| HOW TO COMPLETE THIS TASK |
How many lines in the listing below include the word "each"? Answer with the number and nothing else.

| DATA SHOWN |
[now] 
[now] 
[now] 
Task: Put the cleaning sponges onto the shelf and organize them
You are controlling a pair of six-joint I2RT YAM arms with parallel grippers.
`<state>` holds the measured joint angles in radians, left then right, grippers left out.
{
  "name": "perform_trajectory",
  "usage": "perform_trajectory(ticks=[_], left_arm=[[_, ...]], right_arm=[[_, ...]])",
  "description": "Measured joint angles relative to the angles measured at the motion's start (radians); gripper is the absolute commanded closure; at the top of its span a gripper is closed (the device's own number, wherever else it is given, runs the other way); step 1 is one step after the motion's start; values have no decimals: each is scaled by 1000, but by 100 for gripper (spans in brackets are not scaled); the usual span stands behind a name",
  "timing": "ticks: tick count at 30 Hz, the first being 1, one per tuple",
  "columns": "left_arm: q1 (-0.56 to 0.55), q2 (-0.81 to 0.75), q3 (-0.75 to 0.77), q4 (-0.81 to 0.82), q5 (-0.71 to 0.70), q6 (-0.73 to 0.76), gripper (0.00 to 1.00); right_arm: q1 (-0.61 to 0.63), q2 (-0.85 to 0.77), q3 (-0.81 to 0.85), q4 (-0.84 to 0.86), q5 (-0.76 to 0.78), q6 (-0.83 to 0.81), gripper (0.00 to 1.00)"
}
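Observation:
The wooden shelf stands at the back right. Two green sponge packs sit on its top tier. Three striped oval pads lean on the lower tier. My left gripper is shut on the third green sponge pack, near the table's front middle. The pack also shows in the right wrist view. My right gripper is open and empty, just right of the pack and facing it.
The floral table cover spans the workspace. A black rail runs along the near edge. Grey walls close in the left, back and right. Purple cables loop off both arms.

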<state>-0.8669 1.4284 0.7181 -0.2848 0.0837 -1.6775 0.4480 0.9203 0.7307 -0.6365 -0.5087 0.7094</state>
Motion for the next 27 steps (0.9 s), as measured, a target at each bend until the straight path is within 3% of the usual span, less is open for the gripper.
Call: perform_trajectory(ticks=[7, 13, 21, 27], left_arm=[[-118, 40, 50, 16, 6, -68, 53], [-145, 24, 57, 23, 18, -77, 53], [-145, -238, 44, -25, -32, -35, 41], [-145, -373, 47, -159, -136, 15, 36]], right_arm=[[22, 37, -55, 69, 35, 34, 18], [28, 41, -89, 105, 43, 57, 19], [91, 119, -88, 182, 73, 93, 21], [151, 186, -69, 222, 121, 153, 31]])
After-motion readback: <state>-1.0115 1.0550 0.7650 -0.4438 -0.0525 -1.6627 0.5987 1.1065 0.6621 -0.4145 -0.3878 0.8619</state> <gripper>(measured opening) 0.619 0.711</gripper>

| REPLY |
2